(Bagian ke-135 dari seri tulisan
Khalid bin Walid)
Pada Zubair, pasukan Muslimiin dari Yaman mengucapkan salam, “Mas, kau dan
orang-orang itu, datang dari mana?.”
Zubair menjawab, “Dari Madinah Rasulillah SAW?.”
Mereka bertanya, “Bagaimana keadaan Muslimiin di sana?.”
Zubair menjawab, “Baik-baik saja.”
Mereka bertanya, “Apakah baginda Umar juga datang kemari?.”
Zubair balik bertanya, “Sebentar, kalian ini siapa?.”
Mereka menjawab, “Kami pasukan dari Yaman yang diperintah oleh baginda Abu
Ubaidah, agar mengecek apakah baginda Umar juga datang kemari.”
Zubair menjawab, “Sebentar” Lalu kembali menuju Umar, untuk menyampaikan
laporan.
Umar RA membenarkan Zubair, “Kau benar, ayah Abdillah.”
Sejumlah pasukan Muslimiin yang lain datang, untuk menanyakan, “Apakah
baginda Umar datang kemari?.”
Umar menjawab, “Hai! Umar di sini! Ada apa!?.”
Mereka berkata, “Ya Amiral Mukminiin, banyak orang yang menangis sedih, dan
leher mereka capek, karena menunggu kedatangan baginda. Semoga Baitul-Maqdis segera tuan
kuasai.”
Pasukan berkuda itu lega, setelah tahu bahwa Umar telah datang dengan
membawa bala bantuan. Mereka kembali lagi untuk memberitahukan pada kawan-kawan
mereka, mengenai kehadiran Umar dan pasukannya. Mereka berteriak, “Berbahagialah!
Baginda Umar dan pasukannya telah datang kemari!.”

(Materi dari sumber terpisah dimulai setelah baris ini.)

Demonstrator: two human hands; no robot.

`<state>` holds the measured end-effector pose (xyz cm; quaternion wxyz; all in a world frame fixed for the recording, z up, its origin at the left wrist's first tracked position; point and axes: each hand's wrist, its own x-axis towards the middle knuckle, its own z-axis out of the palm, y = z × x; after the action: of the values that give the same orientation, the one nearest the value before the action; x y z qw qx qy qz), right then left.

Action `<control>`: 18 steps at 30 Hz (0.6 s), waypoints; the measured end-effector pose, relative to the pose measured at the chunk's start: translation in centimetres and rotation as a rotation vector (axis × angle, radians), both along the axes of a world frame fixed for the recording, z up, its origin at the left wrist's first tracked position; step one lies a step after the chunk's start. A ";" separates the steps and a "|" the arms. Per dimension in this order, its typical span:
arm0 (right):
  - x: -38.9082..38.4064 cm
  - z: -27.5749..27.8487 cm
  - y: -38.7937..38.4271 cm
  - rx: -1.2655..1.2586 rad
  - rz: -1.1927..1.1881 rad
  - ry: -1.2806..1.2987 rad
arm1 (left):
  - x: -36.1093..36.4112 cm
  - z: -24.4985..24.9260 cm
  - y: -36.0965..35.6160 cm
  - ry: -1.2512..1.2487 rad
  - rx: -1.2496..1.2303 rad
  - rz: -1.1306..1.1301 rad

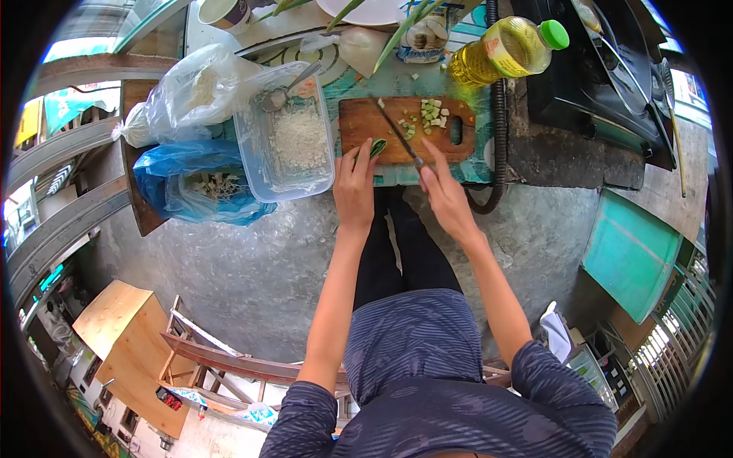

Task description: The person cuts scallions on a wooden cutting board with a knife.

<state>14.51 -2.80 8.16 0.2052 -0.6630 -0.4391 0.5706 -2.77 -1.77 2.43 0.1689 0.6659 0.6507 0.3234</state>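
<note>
My left hand (355,179) is closed around a green vegetable piece (378,147) at the lower left edge of the wooden cutting board (359,122). My right hand (447,195) grips a knife (400,136) by its handle. The blade slants up and left across the board, its tip near the top edge. Small diced pieces, pale and green (434,114), lie on the board to the right of the blade. What kind of vegetable my left hand holds I cannot make out; the fingers cover part of it.
Left of the board stands a clear plastic tub (324,156) of white flour with a spoon. Beyond it are a white plastic bag (191,91) and a blue bag (160,175) with sprouts. An oil bottle (500,53) stands behind the board, and a black stove (565,99) is at right.
</note>
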 end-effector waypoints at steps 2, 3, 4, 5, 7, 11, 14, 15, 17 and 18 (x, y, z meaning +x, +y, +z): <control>0.1 0.0 -1.2 0.044 0.083 -0.029 | 0.0 -0.1 0.1 0.005 0.003 0.016; 0.1 -0.1 -1.7 0.054 0.113 -0.040 | 0.1 -0.2 0.0 -0.004 -0.013 0.025; 0.0 0.0 -2.0 0.037 0.122 -0.045 | 0.1 -0.4 -0.2 -0.013 -0.032 0.034; -0.1 -0.1 -2.3 0.050 0.125 -0.047 | 0.0 -0.5 -0.3 -0.004 -0.038 0.030; -0.4 -0.5 -3.0 0.108 0.123 -0.051 | -0.1 -0.9 -0.4 0.013 -0.046 0.022; -0.8 -1.2 -3.7 0.292 0.113 -0.051 | -0.1 -1.3 -0.4 0.037 -0.036 0.032; -1.0 -1.5 -3.9 0.292 0.081 -0.038 | 0.0 -1.5 -0.2 0.069 0.003 0.035; -1.1 -1.6 -4.1 0.300 0.085 -0.051 | 0.0 -1.5 -0.2 0.091 0.026 0.029; -1.2 -2.0 -4.4 0.317 0.094 -0.078 | 0.0 -1.7 -0.2 0.102 0.039 0.031; -1.2 -2.0 -4.5 0.282 0.091 -0.069 | 0.1 -1.7 -0.2 0.091 0.028 0.039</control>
<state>13.26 -7.33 6.15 0.2550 -0.6262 -0.5513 0.4888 -2.63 -1.97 0.74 0.1234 0.6694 0.6659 0.3052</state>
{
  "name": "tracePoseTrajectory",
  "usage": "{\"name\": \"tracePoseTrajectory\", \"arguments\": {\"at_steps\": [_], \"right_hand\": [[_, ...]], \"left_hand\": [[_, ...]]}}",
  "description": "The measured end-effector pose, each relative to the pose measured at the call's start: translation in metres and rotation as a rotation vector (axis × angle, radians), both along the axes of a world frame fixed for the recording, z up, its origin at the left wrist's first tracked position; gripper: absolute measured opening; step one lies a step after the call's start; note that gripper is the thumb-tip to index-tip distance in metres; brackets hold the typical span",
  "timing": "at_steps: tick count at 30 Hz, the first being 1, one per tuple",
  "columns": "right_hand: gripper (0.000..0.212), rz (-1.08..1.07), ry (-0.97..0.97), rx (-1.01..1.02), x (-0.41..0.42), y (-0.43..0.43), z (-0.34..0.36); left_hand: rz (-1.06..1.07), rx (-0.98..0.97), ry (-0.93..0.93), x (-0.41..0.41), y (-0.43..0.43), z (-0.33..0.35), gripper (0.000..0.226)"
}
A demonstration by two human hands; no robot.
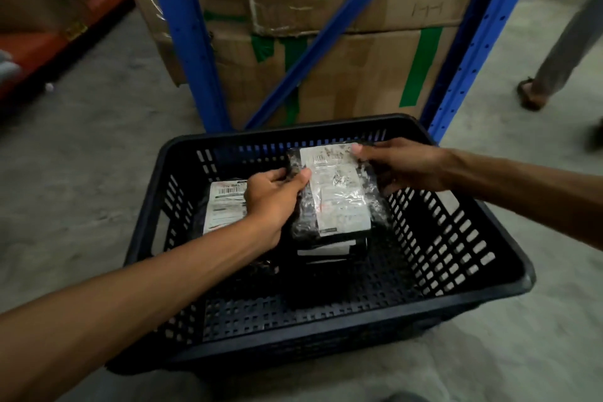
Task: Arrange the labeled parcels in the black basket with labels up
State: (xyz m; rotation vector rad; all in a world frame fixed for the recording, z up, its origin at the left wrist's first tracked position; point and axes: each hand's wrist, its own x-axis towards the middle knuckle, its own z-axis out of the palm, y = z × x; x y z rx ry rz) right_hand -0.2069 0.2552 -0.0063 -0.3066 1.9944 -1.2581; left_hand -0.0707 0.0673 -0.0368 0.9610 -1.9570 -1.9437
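Observation:
A black slotted plastic basket [424, 316] stands on the concrete floor in front of me. Both hands hold one black-wrapped parcel [336, 192] with a white label facing up, over the basket's middle. My left hand [274, 196] grips its left edge and my right hand [401, 163] grips its top right corner. Under it lies a stack of black parcels [329, 250] with white label edges showing. Another labeled parcel [223, 206], label up, lies at the basket's left side, partly hidden by my left hand.
A blue metal rack [195, 42] with large taped cardboard boxes [352, 75] stands right behind the basket. A person's leg and sandaled foot [535, 88] are at the far right. An orange rack beam [49, 46] runs along the left.

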Motion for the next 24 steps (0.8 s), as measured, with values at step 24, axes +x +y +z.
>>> {"name": "tracePoseTrajectory", "arguments": {"at_steps": [24], "right_hand": [[0.049,-0.244,0.48,0.048,0.011,-0.049,-0.04]], "left_hand": [[-0.648,-0.731,-0.257,-0.028,-0.021,-0.019,0.081]]}}
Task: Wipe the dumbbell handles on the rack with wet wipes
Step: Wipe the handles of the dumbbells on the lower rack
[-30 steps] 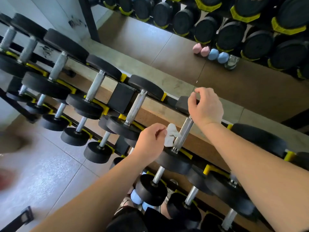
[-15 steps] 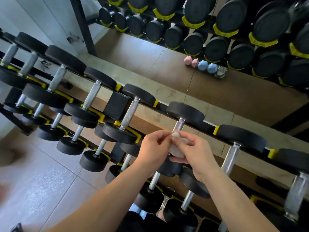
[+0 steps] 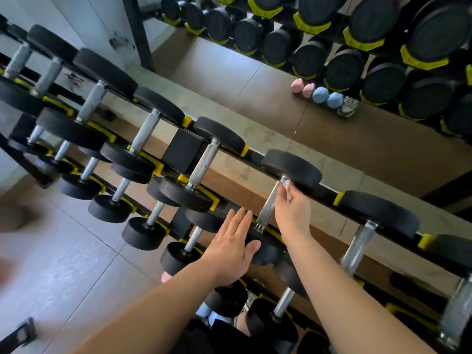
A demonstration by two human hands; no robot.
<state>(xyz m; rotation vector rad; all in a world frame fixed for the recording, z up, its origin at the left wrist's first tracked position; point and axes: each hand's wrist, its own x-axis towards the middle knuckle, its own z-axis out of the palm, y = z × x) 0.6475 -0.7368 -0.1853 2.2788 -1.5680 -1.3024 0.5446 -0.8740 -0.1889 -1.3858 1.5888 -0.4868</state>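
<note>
A black dumbbell with a steel handle [image 3: 267, 209] lies on the top tier of the rack [image 3: 338, 199]. My right hand [image 3: 292, 213] is wrapped round the upper end of that handle, close to the far weight head [image 3: 291, 166]. It presses a white wet wipe [image 3: 288, 187] against the metal, and only a small edge of the wipe shows past my fingers. With its fingers straight, my left hand [image 3: 231, 247] rests flat on the dumbbell's near black head [image 3: 267, 249].
More dumbbells [image 3: 201, 164] fill the rack's tiers to the left and right. Behind the rack, a mirror [image 3: 383, 149] reflects another loaded rack and small pink and blue dumbbells [image 3: 319, 94]. Grey floor tiles [image 3: 63, 264] lie at the lower left.
Both hands held the wipe together in front of the handle. Now my right hand has carried it up the handle to the far head, and my left hand has dropped flat onto the near head.
</note>
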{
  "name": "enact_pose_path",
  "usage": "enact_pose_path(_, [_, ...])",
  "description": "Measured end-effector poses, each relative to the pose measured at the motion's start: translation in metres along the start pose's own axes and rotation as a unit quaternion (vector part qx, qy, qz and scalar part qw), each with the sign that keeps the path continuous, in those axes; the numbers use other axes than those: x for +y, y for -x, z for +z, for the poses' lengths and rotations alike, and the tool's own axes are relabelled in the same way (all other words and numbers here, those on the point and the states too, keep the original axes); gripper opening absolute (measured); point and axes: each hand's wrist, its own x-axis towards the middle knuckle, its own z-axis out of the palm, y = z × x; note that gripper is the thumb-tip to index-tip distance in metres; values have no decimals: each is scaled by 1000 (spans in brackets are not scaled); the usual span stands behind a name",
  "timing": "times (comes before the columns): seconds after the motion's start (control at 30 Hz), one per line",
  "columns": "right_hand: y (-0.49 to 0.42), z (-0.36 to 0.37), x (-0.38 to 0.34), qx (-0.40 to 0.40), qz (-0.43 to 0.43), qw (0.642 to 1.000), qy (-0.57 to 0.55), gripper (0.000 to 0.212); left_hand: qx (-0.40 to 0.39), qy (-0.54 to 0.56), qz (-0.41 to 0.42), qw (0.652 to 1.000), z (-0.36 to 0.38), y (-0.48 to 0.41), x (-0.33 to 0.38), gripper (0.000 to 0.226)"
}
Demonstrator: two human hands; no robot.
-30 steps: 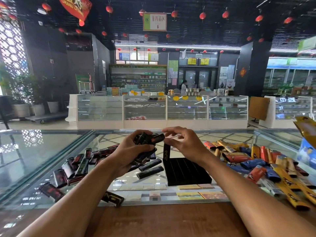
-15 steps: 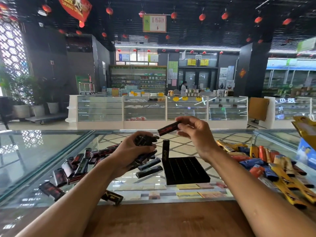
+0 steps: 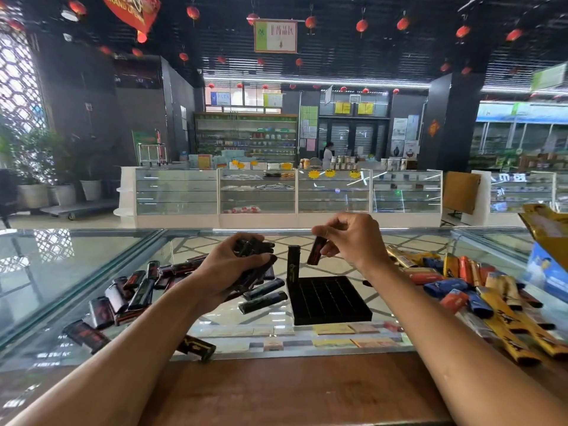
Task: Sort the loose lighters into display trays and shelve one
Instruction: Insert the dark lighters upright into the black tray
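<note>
Shop interior under a dark slatted ceiling hung with red lanterns (image 3: 310, 22); a row of glass display cabinets (image 3: 258, 192) across the aisle. Foreground: glass tabletop (image 3: 92, 272) with a wooden near edge (image 3: 292, 388).

Centre of the tabletop: black display tray (image 3: 329, 299), gridded into small cells, lying flat. At its far-left corner, one upright lighter (image 3: 293, 262), black with gold print, standing in a cell.

Left hand (image 3: 227, 265): raised above the glass just left of the tray, fingers curled round a bundle of dark lighters (image 3: 256, 245).

Right hand (image 3: 353, 241): raised above the far edge of the tray, thumb and fingertips pinching a single black-and-red lighter (image 3: 316, 250) by its upper end, body hanging tilted, near the upright lighter but apart from it.

Just left of the tray, two dark lighters (image 3: 264, 295) lying flat on the glass. Farther left, a scatter of loose dark lighters (image 3: 135, 287); one stray lighter (image 3: 196, 347) near the wooden edge.

Right of the tray, a heap of coloured lighters (image 3: 455, 287) in orange, blue and yellow. At the right margin, a blue carton (image 3: 547, 269), partly out of view.
</note>
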Motion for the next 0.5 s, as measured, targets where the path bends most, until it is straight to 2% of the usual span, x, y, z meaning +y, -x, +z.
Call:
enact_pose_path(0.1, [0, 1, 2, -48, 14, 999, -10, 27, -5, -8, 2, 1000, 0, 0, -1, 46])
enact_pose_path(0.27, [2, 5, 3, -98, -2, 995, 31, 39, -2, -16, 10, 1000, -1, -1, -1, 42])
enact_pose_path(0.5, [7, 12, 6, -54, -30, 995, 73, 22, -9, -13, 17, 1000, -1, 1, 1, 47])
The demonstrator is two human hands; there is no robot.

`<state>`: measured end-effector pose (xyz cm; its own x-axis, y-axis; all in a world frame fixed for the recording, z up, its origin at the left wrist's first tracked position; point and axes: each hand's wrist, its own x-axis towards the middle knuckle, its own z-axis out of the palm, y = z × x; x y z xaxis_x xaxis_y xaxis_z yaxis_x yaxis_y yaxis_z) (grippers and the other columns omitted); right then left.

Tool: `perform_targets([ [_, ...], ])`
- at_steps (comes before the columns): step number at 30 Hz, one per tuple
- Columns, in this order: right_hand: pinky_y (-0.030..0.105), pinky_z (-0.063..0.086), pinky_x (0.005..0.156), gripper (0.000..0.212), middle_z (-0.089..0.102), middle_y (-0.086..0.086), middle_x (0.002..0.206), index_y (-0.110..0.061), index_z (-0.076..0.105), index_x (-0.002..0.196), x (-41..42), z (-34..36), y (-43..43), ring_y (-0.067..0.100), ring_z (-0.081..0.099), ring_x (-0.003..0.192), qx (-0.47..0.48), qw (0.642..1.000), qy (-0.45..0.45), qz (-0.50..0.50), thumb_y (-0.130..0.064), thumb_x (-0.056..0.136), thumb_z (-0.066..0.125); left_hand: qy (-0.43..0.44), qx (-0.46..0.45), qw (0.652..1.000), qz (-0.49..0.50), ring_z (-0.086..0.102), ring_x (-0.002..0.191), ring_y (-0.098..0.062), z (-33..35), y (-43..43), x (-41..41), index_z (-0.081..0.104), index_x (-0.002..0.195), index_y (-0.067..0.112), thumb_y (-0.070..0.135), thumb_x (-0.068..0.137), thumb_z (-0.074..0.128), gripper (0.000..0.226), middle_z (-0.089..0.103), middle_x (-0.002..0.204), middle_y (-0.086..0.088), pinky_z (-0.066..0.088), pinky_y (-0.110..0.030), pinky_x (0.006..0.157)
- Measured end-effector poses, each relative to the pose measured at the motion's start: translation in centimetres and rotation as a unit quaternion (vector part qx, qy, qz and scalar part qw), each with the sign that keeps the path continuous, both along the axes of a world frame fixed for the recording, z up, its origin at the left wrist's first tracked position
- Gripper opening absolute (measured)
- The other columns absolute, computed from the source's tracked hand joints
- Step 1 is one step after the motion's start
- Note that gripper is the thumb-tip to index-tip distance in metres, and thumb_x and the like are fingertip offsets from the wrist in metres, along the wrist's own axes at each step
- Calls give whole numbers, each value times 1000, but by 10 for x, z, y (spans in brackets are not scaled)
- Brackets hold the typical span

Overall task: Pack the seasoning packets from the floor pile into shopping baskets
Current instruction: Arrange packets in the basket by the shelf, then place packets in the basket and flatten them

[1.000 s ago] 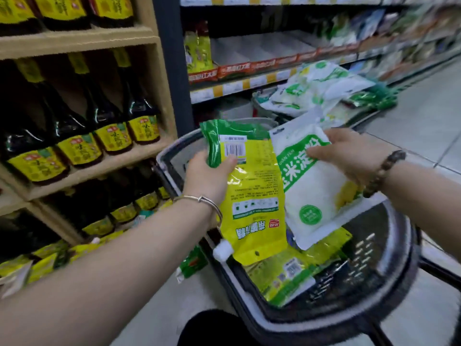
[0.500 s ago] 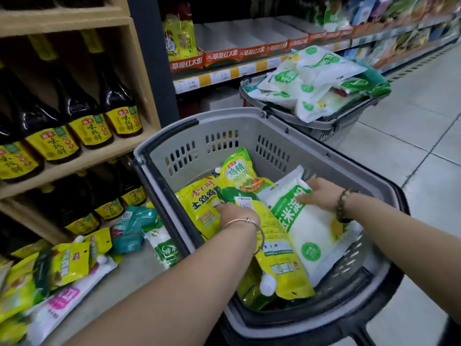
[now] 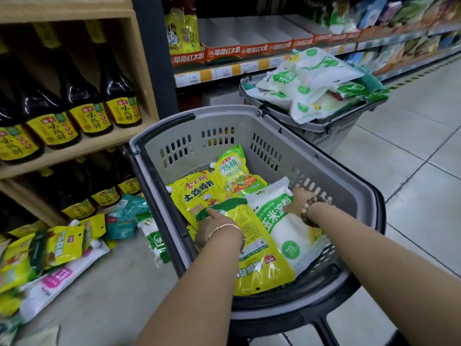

Teriakan itu membuat pasukan Muslimiin di Baitul-Maqdis berbahagia. Tahlil,
takbir, dan teriakan mereka gegap gempita, karena yang ditunggu-tunggu telah
hadir. Hampir saja semuanya akan memacu kuda untuk menyambut kedatangan Umar.
Tetapi Abu Ubaidah mencegah, “Semuanya agar di markasnya saja!.”
Abu Ubaidah dan dan sejumlah kaum Anshar dan Muhajiriin, bergerak untuk
menyambut kedatangan Umar dan pasukanya.
Umar mengamati Abu Ubaidah, datang membawa pedang dan busur, berkendaraan
unta muda yang disebut qalush (قَلُوص). Abu Ubaidah berbusana abaya,
turun lalu menambatkan untanya, untuk menemui Umar di tempat yang nyaman.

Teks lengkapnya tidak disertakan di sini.